Continuous Glucose Monitoring

The ability to measure blood sugar in real-time is important in patients with diabetes, but can be a valuable diagnostic tool for non-diabetic individuals, too. Continuous glucose monitors (CGMs) are small sensors that attach to the back of your arm and insert a thin filament as wide as strand of hair just under the skin - this can continuously measure and report your blood sugar directly to your smartphone, as well as share data with your healthcare provider. Many individuals wonder if a CGM is really necessary or whether it will only confirm what they know about their eating habits. Below, we highlight some of the key ways a CGM can be used for individuals without diabetes.

  • Insights: The first thing CGM users comment on is learning about their unique blood sugar response to various foods, exercise, sleep, and stress. Complex signaling occurs between the pancreas, liver, adrenal glands, and skeletal muscles which regulate glucose metabolism - these fine-tuned endocrine feedback loops can be disrupted - for example, when excessive calories are turned into visceral fat tissue which deposits in internal organs or stress hormones spike during times of sleep deprivation causing glucose elevation. CGMs can help identify these patterns while they are still early, subtle findings, and before the onset of more significant metabolic illness. For those who already have some insulin resistance or early metabolic syndrome, the CGM insights may not be as subtle, but are nonetheless helpful to quantify the scope of the problem.

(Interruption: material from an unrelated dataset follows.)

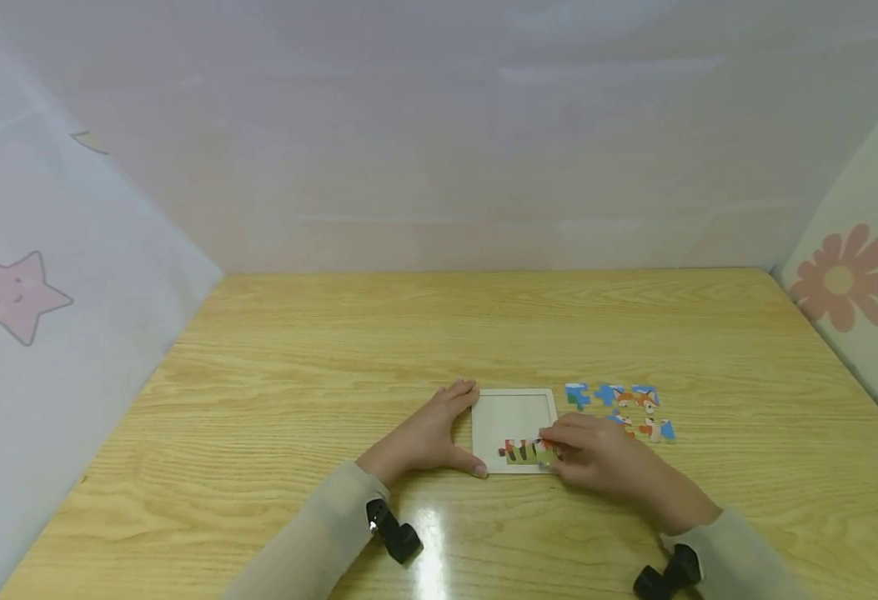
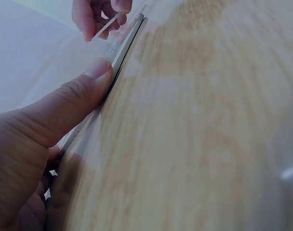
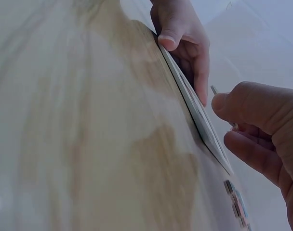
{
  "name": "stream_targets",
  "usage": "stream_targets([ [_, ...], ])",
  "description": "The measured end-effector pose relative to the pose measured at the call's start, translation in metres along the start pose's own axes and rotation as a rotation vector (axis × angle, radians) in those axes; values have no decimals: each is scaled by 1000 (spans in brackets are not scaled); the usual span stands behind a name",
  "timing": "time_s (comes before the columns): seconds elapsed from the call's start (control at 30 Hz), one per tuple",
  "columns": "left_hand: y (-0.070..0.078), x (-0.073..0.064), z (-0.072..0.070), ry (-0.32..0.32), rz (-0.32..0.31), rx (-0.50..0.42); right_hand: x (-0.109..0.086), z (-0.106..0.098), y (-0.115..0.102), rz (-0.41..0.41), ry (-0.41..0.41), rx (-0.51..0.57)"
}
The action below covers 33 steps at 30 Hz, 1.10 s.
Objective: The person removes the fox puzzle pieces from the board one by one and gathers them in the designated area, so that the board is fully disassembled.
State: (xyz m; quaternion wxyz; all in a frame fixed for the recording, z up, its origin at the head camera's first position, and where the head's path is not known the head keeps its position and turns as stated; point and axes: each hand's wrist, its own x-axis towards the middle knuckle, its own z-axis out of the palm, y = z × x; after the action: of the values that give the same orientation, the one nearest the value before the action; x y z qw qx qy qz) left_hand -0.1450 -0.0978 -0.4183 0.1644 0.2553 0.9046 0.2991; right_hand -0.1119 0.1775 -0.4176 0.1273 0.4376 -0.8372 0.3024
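In the head view, a pale square puzzle tray (image 1: pixel 511 414) lies flat on the table. My left hand (image 1: pixel 433 432) holds its left side, thumb at the near corner and fingertips at the far one. The left wrist view has that thumb (image 2: pixel 74 98) against the tray's edge. Between thumb and fingers, my right hand (image 1: pixel 605 454) pinches a puzzle piece (image 3: pixel 214 90) above the tray's near right part; the piece is tilted and its picture cannot be made out. Joined pieces with a striped orange and green picture (image 1: pixel 523 452) lie along the tray's near side, partly hidden by the right hand.
Right of the tray, several loose puzzle pieces with blue sky and a fox face (image 1: pixel 637 400) lie on the wooden table (image 1: pixel 348 333), some partly behind my right hand. Pale cloth walls (image 1: pixel 476 167) stand behind the table and on both sides.
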Motion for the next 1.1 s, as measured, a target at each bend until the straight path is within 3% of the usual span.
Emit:
stream_targets([
  [0.23,0,-1,-1,-4,-5,-1,-9,-8,5,-60,38,4],
  [0.6,0,-2,-1,-6,-18,-1,-26,-19,4,-4,28,-139],
  [0.8,0,-3,-1,-2,-11,1,-33,-21,7,-51,49,-103],
  [1.1,1,-4,-2,-3,-13,3,-37,-26,5,1,6,-93],
])
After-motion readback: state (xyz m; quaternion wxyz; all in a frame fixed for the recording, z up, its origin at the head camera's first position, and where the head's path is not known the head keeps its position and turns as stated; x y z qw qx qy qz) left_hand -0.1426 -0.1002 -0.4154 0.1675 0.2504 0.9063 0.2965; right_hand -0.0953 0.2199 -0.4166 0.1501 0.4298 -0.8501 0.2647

  • Nudging: Insights from the CGM data can be translated into deliberate decisions about what to eat, as well as encouraging better exercise and sleep habits. For many, seeing the data is enough to change behavior - knowing your unique glucose reaction to rice versus pasta, for example, may nudge you towards different food choices, or seeing how quality sleep and exercise buffer against glucose spikes may motivate you to make incremental lifestyle changes.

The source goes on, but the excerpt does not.